LISTED ENTRIES START

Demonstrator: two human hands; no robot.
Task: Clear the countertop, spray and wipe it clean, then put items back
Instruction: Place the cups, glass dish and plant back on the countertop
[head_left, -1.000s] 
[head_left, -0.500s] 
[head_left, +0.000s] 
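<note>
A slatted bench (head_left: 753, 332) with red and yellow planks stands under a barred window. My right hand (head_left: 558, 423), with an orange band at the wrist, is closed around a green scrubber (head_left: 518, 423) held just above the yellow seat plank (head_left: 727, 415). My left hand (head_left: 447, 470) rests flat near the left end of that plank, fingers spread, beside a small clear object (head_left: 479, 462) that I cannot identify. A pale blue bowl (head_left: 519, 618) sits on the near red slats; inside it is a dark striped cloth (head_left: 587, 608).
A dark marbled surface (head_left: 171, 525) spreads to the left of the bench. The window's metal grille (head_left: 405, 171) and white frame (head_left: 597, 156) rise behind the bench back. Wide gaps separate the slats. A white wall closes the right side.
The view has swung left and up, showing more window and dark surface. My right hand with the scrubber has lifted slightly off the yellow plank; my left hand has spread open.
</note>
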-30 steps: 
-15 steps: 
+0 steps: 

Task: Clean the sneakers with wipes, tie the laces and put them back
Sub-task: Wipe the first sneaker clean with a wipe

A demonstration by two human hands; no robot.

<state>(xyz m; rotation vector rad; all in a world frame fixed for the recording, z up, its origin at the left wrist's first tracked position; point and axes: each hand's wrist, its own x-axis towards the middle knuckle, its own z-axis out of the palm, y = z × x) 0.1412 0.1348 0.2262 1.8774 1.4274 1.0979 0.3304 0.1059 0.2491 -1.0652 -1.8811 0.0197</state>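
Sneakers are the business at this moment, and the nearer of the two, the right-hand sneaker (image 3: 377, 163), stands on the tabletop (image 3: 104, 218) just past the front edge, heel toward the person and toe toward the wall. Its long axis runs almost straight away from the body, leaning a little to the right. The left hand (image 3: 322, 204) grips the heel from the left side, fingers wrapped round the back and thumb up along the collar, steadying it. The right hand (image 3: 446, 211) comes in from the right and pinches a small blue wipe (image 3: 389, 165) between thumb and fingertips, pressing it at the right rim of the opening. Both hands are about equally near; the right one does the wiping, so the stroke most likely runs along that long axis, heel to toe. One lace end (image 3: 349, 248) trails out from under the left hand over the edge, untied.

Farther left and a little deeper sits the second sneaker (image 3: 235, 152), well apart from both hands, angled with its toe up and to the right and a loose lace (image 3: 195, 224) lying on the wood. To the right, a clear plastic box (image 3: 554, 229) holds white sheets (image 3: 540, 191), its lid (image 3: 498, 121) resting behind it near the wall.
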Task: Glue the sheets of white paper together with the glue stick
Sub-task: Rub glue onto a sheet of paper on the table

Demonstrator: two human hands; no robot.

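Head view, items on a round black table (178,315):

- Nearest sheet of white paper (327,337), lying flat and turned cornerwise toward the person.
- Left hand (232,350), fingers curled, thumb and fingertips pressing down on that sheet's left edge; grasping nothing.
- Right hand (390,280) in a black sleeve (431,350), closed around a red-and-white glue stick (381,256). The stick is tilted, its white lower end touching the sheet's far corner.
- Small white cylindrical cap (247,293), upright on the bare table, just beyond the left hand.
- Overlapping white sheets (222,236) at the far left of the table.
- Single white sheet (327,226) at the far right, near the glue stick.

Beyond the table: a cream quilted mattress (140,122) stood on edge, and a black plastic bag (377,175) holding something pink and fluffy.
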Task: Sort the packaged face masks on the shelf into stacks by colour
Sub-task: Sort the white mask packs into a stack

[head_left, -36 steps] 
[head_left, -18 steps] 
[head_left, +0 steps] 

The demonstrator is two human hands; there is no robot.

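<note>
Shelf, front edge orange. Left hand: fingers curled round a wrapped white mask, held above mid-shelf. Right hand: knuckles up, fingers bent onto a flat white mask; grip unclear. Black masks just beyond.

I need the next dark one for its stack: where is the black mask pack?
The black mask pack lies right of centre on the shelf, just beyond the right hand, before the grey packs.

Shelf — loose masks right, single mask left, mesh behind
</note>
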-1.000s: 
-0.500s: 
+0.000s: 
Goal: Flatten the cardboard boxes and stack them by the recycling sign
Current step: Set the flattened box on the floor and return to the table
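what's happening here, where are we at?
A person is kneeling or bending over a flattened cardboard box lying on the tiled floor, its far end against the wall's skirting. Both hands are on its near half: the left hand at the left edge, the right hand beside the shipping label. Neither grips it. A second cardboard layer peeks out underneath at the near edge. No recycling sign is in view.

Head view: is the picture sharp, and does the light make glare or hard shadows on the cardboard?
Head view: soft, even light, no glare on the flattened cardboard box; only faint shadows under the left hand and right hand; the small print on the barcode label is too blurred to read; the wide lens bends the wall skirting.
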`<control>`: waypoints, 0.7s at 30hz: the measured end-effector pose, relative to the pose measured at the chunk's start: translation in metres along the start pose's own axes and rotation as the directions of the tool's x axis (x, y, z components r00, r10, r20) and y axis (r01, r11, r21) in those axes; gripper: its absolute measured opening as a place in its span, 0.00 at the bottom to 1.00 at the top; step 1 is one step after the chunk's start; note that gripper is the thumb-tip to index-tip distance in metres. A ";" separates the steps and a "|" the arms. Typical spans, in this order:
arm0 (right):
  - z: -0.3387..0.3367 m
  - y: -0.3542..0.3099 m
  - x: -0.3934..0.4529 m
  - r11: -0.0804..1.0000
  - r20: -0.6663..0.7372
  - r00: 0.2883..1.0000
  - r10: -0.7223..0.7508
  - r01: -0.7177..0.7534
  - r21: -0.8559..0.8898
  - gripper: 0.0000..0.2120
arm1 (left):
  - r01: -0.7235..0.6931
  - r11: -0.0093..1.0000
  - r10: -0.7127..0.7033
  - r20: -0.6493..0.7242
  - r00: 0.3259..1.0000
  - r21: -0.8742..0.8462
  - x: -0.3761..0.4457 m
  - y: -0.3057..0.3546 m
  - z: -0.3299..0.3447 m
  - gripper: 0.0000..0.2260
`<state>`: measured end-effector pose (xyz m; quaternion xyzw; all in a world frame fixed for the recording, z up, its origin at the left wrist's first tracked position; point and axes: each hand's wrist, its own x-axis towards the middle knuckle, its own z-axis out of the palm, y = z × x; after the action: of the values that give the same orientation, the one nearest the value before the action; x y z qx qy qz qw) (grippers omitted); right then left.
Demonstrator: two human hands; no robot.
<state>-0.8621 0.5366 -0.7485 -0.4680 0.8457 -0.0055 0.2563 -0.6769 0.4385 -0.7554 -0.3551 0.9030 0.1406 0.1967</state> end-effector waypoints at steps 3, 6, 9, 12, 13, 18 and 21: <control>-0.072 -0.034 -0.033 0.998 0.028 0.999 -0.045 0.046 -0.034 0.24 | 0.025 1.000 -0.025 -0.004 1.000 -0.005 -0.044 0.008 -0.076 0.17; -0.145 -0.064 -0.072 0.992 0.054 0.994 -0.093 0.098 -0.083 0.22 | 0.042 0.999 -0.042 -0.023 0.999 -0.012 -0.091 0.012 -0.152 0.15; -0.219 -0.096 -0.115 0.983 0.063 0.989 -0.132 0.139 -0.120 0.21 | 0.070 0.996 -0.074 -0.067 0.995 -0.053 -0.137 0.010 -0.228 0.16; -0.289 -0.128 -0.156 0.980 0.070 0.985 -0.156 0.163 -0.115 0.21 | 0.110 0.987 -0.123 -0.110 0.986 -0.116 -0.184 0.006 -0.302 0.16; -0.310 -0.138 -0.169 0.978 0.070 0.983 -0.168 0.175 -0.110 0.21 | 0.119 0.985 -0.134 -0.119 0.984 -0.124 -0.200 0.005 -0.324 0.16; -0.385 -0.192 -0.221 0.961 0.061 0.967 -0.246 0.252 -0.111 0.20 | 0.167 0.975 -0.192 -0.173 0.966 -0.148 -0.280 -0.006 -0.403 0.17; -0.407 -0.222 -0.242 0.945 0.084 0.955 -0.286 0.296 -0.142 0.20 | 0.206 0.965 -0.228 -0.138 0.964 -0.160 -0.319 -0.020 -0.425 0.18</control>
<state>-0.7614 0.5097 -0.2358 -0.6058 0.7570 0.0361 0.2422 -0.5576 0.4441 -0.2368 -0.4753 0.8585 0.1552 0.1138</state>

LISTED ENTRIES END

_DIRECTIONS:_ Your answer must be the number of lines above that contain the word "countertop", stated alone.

_WORKED SOLUTION:_ 2